Merge pull request #2289 from aboutcode-org/package-bulk-create-fix

keshav-space · web-flow · commit 6973a545bad3 · 2026-04-30T21:05:56.000+05:30
fix: ignore conflicts while bulk creating v2 packages
diff --git a/vulnerabilities/models.py b/vulnerabilities/models.py
@@ -3399,19 +3399,12 @@ def get_or_create_from_purl(self, purl: Union[PackageURL, str]):
         return package, is_created
 
     def bulk_get_or_create_from_purls(self, purls: List[Union[PackageURL, str]]):
-        """
-        Return new or existing Packages given ``purls`` list of PackageURL object or PURL string.
-        """
-        purl_strings = [str(p) for p in purls]
-        existing_packages = PackageV2.objects.filter(package_url__in=purl_strings)
-        existing_purls = set(existing_packages.values_list("package_url", flat=True))
+        """Return queryset of Packages for a list of PURLs, bulk create any that do not already exist."""
 
-        all_packages = list(existing_packages)
         packages_to_create = []
-        for purl in purls:
-            if str(purl) in existing_purls:
-                continue
+        normalize_purls = []
 
+        for purl in purls:
             purl_dict = purl_to_dict(purl)
             purl = PackageURL(**purl_dict)
 
@@ -3422,16 +3415,16 @@ def bulk_get_or_create_from_purls(self, purls: List[Union[PackageURL, str]]):
             purl_dict["package_url"] = str(normalized)

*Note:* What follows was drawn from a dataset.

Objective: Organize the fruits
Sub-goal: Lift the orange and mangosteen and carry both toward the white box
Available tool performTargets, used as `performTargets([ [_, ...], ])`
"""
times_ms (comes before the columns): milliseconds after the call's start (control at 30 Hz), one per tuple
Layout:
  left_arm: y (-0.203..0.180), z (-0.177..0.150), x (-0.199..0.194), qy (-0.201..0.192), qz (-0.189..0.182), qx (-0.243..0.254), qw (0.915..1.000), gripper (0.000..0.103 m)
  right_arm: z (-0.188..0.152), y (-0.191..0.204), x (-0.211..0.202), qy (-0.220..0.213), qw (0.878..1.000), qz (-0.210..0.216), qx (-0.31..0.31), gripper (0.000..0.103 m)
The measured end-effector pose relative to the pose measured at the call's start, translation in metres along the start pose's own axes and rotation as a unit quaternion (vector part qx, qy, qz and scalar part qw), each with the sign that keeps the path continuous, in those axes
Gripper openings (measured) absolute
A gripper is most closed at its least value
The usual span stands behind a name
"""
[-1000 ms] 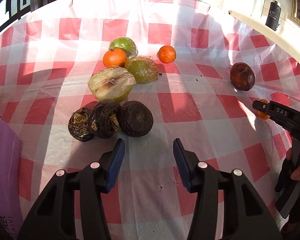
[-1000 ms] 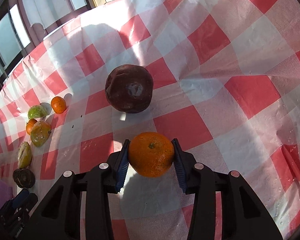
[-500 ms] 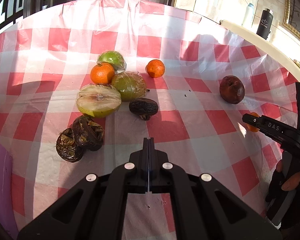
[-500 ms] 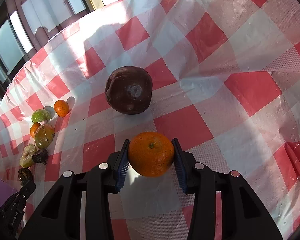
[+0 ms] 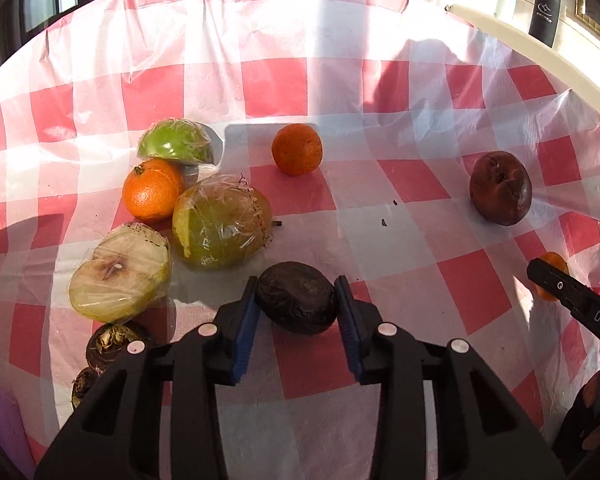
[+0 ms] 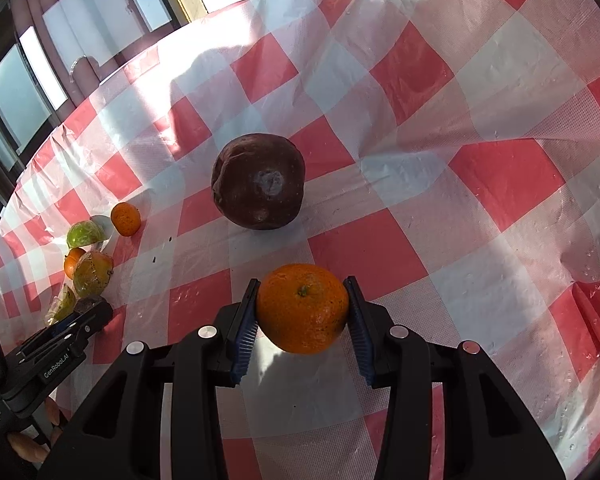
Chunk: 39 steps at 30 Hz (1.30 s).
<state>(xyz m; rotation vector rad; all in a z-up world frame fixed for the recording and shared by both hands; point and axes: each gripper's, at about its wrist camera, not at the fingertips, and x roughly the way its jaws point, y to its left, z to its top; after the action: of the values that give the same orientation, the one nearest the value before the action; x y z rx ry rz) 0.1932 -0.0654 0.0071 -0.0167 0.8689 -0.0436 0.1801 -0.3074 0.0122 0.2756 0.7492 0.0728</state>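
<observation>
My left gripper [image 5: 296,308] is shut on a dark wrinkled fruit [image 5: 296,298], just above the checked tablecloth [image 5: 400,264]. To its left lie a wrapped cut half [image 5: 120,276], a wrapped green-brown fruit [image 5: 220,222], an orange [image 5: 152,190] and a wrapped green half [image 5: 176,142]. A small orange [image 5: 297,149] sits apart behind them. My right gripper [image 6: 302,308] is shut on an orange [image 6: 302,300], held just short of a dark red fruit [image 6: 258,182]. That same dark red fruit [image 5: 500,188] shows at the right in the left wrist view.
Two more dark fruits [image 5: 114,340] lie at the lower left beside a purple object [image 5: 0,432]. The table's cream rim [image 5: 540,52] curves along the far right, with a black bottle [image 5: 544,14] beyond it. Windows line the far side.
My left gripper stood open behind three dark fruits, then showed shut and empty, and now grips one dark fruit further right. The right gripper kept still with its orange.
</observation>
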Motion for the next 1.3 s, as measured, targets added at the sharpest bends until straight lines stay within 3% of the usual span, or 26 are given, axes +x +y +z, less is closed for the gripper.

             purl_dict["plain_package_url"] = str(utils.plain_purl(normalized))
 
+            normalize_purls.append(str(normalized))
             packages_to_create.append(PackageV2(**purl_dict))
 
         try:
-            new_packages = PackageV2.objects.bulk_create(packages_to_create)
+            PackageV2.objects.bulk_create(packages_to_create, ignore_conflicts=True)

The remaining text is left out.